Images are not part of the copy; transcribe all the data exactly.

════════

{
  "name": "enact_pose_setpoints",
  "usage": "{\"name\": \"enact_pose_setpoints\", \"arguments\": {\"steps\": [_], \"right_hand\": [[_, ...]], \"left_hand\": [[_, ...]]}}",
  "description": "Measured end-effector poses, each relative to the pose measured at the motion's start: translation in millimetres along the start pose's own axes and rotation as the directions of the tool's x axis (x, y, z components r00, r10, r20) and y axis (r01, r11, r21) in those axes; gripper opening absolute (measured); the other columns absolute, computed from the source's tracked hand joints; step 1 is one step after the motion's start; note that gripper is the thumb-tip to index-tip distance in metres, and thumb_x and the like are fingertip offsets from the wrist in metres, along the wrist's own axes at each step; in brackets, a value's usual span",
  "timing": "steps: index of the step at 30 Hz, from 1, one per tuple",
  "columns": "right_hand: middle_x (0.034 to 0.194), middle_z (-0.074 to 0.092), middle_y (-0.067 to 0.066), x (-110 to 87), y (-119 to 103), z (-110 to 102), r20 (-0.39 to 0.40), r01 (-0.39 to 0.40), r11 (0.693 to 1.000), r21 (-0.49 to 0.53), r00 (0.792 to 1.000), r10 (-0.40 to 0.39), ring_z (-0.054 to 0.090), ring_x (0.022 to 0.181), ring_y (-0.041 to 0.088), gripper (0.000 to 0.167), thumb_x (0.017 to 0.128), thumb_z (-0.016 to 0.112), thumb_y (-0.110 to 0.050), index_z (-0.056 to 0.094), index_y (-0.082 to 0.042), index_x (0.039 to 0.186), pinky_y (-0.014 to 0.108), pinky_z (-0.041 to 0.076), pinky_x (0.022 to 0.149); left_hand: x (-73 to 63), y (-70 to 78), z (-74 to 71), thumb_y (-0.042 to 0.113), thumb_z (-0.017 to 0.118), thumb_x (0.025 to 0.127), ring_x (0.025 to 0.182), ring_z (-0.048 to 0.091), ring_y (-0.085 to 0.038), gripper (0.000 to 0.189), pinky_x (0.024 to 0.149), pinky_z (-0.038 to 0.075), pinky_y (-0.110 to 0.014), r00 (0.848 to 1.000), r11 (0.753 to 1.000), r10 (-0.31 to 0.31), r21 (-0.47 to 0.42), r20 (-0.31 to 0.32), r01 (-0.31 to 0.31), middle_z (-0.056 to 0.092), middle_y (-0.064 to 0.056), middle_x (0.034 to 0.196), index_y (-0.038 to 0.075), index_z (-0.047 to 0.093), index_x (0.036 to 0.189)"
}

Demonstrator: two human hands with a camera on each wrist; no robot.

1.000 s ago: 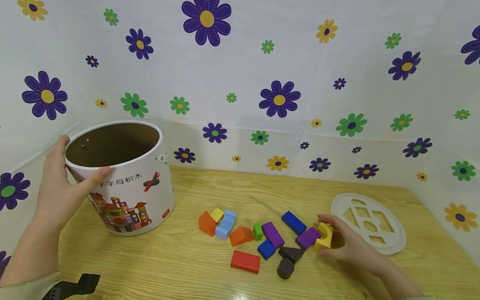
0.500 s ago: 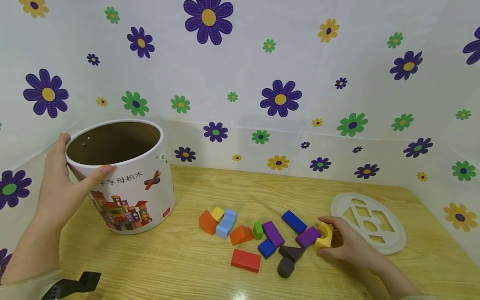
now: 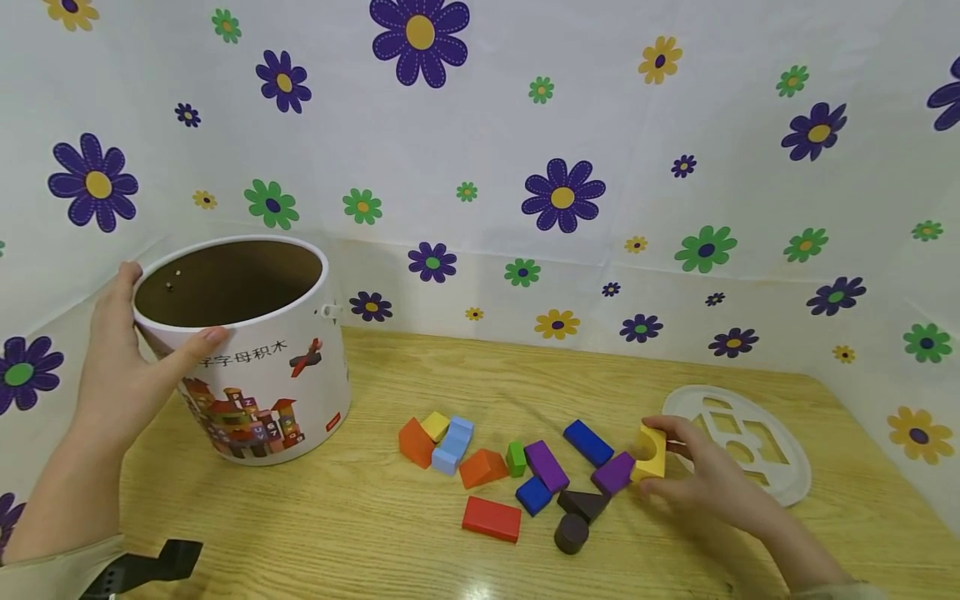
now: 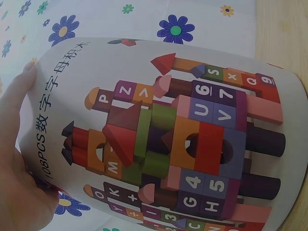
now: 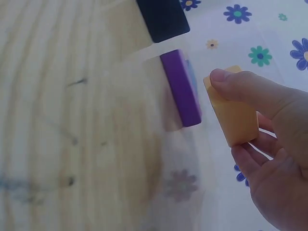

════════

* _EXERCISE SOLUTION_:
{
  "name": "enact_pose_setpoints",
  "usage": "{\"name\": \"enact_pose_setpoints\", \"arguments\": {\"steps\": [_], \"right_hand\": [[_, ...]], \"left_hand\": [[_, ...]]}}",
  "description": "Measured end-effector poses, each relative to the pose measured at the motion's start: translation in millimetres along the start pose's own axes and rotation as the directions of the tool's x axis (x, y, z components r00, r10, r20) and y axis (r01, r11, r21) in those axes; gripper opening absolute (measured); the other columns absolute, computed from the source's tracked hand joints; step 1 is one step after the motion's start; note that gripper is the thumb-tip to index-tip distance in metres, and thumb_x and the like are fingertip offsets from the wrist in metres, along the wrist's own axes at each step; in brackets, a value's usual span",
  "timing": "steps: index of the step at 30 Hz, from 1, one per tuple",
  "columns": "right_hand: middle_x (0.034 to 0.194), middle_z (-0.074 to 0.092), middle_y (-0.067 to 0.066), x (-110 to 87), y (-119 to 103), z (-110 to 102), r20 (-0.39 to 0.40), r01 (-0.39 to 0.40), r11 (0.693 to 1.000), r21 (-0.49 to 0.53), r00 (0.792 to 1.000), r10 (-0.40 to 0.39), ring_z (-0.054 to 0.090), ring_x (0.022 to 0.181), ring_y (-0.041 to 0.088), gripper (0.000 to 0.167), thumb_x (0.017 to 0.128), thumb_z (-0.016 to 0.112), thumb_y (-0.110 to 0.050), index_z (-0.056 to 0.094), index_y (-0.082 to 0.042), index_x (0.039 to 0.186), pinky_y (-0.014 to 0.108), pinky_z (-0.041 to 0.076), pinky_x (0.022 to 0.149); left_hand: x (-73 to 63), y (-70 to 78), z (-74 to 71), thumb_y (-0.042 to 0.113), thumb_z (-0.017 to 0.118), thumb_x (0.025 to 0.127), ring_x (0.025 to 0.182), ring_z (-0.048 to 0.091), ring_y (-0.085 to 0.038), gripper (0.000 to 0.189), pinky_x (0.024 to 0.149), pinky_z (-0.038 to 0.075), pinky_y (-0.110 to 0.014), r00 (0.848 to 1.000), r11 (0.753 to 1.000), r10 (-0.31 to 0.31), r21 (-0.47 to 0.42), r20 (-0.31 to 0.32), r01 (-0.31 to 0.31), middle_z (-0.056 to 0.092), middle_y (-0.064 to 0.056), middle_x (0.034 to 0.196), index_y (-0.038 to 0.075), index_z (-0.047 to 0.093), index_x (0.036 to 0.189)"
}

Demonstrator: two human hands with a camera on each wrist; no robot.

1.000 s ago: 
0.500 s ago: 
now: 
now: 
now: 

This output is complete, so the exercise is closed.